All lines from the first line of the material up to and including the line with "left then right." must be copied exactly, and no others.
Start of Data provided
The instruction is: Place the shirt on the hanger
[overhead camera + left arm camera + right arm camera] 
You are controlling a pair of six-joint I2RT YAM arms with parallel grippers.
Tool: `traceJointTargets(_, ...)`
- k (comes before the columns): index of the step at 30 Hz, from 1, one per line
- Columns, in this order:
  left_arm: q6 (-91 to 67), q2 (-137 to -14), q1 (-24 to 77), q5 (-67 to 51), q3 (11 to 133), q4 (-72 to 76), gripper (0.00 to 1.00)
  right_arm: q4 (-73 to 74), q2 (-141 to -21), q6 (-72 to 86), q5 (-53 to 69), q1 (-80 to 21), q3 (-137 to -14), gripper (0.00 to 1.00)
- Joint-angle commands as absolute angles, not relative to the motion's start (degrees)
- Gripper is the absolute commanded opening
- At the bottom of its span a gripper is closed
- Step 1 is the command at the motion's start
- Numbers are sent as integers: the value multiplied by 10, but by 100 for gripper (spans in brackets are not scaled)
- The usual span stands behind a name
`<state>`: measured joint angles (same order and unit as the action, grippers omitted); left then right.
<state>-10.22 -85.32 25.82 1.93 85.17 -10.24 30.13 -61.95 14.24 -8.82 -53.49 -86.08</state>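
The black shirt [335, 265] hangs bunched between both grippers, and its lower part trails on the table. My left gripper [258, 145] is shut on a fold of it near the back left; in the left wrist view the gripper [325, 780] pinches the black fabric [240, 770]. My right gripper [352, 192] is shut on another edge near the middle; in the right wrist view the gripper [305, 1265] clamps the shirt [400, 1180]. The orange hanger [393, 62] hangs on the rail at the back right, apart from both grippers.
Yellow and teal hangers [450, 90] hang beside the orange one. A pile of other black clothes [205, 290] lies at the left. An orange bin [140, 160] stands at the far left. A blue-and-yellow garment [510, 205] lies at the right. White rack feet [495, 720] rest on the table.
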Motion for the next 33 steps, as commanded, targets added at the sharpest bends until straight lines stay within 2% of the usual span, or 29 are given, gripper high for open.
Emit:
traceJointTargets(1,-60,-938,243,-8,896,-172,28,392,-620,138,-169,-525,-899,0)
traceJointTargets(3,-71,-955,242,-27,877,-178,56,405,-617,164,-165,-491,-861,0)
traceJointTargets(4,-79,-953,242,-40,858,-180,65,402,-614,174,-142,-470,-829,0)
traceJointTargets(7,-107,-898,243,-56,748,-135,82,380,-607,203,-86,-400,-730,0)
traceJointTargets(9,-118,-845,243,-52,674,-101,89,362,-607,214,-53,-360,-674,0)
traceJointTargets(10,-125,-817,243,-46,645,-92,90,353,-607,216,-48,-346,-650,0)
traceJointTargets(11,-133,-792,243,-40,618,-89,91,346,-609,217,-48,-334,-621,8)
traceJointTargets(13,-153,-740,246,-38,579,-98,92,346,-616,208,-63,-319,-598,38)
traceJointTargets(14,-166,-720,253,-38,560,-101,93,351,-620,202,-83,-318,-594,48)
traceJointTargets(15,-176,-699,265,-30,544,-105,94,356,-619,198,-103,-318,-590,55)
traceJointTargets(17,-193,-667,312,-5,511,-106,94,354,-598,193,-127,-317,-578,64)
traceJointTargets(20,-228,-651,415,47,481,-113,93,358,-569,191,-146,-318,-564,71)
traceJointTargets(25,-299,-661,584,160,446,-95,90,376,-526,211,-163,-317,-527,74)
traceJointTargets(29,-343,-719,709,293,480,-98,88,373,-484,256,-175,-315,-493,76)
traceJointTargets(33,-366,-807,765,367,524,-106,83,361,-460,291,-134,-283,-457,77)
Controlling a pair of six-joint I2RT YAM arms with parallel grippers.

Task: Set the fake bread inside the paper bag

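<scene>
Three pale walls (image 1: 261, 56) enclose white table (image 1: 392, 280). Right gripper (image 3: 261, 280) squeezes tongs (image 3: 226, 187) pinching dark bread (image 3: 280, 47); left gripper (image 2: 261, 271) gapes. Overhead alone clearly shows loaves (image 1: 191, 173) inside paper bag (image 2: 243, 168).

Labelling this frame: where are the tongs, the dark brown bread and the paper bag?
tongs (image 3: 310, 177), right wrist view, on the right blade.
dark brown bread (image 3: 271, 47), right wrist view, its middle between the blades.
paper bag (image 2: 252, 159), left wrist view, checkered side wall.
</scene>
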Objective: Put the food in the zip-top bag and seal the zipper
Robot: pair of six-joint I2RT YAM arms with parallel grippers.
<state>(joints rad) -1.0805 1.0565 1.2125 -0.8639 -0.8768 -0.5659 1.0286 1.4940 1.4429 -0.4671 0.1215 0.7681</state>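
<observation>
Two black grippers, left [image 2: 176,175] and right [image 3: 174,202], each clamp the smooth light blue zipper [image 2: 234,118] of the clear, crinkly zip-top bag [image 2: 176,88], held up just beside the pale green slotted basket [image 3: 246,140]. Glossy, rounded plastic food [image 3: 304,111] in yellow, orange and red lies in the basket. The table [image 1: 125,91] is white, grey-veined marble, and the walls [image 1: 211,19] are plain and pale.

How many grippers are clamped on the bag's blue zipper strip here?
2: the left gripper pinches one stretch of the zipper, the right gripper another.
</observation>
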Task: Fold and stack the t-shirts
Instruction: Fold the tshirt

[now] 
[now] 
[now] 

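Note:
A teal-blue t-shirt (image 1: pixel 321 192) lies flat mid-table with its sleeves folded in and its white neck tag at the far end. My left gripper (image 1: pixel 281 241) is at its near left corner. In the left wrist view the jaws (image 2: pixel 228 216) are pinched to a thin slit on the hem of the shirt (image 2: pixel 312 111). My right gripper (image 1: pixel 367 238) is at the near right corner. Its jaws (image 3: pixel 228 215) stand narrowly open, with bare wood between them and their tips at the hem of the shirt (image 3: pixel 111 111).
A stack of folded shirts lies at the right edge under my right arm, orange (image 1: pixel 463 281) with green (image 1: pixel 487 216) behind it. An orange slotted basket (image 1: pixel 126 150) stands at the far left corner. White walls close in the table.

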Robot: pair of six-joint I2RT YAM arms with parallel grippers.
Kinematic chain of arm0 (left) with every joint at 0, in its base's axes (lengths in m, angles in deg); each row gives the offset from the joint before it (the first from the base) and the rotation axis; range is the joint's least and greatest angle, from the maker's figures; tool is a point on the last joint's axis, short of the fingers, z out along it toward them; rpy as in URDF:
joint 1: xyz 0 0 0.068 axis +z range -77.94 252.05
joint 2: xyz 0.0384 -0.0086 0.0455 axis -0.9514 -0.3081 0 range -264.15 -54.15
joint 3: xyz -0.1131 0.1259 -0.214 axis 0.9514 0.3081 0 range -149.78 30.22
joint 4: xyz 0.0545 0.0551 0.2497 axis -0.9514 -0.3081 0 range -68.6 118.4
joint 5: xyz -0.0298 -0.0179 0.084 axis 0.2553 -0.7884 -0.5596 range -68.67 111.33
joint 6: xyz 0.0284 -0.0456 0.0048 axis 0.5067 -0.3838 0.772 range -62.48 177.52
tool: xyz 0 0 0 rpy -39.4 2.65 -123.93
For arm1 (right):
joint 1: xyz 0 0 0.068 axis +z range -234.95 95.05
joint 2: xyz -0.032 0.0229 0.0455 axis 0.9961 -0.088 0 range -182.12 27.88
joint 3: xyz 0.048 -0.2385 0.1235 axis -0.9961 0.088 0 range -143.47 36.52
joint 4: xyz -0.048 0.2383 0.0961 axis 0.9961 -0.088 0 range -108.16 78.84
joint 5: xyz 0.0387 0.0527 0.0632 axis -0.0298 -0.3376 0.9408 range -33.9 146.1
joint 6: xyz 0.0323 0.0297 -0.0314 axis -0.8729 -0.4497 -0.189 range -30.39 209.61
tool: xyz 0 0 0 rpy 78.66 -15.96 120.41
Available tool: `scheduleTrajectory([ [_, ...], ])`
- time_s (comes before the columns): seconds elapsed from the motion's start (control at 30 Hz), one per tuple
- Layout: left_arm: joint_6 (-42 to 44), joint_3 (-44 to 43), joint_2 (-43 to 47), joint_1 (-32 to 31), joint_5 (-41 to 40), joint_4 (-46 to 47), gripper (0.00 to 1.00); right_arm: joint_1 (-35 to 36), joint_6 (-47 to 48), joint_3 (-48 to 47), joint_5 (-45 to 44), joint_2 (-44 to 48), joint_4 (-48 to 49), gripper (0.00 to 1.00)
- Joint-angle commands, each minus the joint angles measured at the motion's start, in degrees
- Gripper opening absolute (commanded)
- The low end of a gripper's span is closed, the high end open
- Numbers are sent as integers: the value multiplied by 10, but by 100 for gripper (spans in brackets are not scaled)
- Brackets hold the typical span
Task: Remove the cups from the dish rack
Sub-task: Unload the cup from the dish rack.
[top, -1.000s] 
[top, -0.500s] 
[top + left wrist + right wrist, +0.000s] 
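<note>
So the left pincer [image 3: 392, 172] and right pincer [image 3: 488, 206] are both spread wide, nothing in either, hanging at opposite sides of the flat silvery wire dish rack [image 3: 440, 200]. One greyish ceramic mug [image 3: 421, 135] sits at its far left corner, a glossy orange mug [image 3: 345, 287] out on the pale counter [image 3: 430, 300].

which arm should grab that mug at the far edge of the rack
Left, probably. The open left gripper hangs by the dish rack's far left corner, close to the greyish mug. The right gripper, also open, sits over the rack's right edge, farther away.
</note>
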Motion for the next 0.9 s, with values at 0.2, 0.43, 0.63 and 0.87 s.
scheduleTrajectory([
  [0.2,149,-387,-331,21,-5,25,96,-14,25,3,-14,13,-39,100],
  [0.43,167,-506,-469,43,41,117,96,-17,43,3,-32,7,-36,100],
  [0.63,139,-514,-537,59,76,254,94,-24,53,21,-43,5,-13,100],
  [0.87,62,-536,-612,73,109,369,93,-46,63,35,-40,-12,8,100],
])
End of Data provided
▶ _The completed task_
The instruction is: Place the shirt on the hanger
[overhead camera + left arm camera + right arm camera] 
You are controlling a pair of six-joint I2RT YAM arms with parallel grippers.
Tool: `traceJointTargets(_, ...)`
- k (comes before the columns): index of the step at 30 Hz, from 1, one per line
- Columns, in this order:
  left_arm: q6 (-91 to 67), q2 (-137 to -14), q1 (-24 to 77), q5 (-67 to 51), q3 (11 to 133), q4 (-72 to 76), gripper (0.00 to 1.00)
  right_arm: q4 (-73 to 74), q2 (-141 to -21), q6 (-72 to 86), q5 (-53 to 69), q1 (-80 to 21), q3 (-137 to -14), gripper (0.00 to 1.00)
- Joint-angle commands as absolute angles, not relative to the motion's start (degrees)
- Gripper is the absolute commanded opening
- At the bottom of its span a gripper is closed
- Step 1 is the command at the motion's start
- Numbers are sent as integers: the value multiplied by 10, but by 100 for gripper (spans in brackets are not scaled)
- The usual span stands behind a name
`<state>`: measured joint angles (same order and unit as the action, grippers omitted); left then right.

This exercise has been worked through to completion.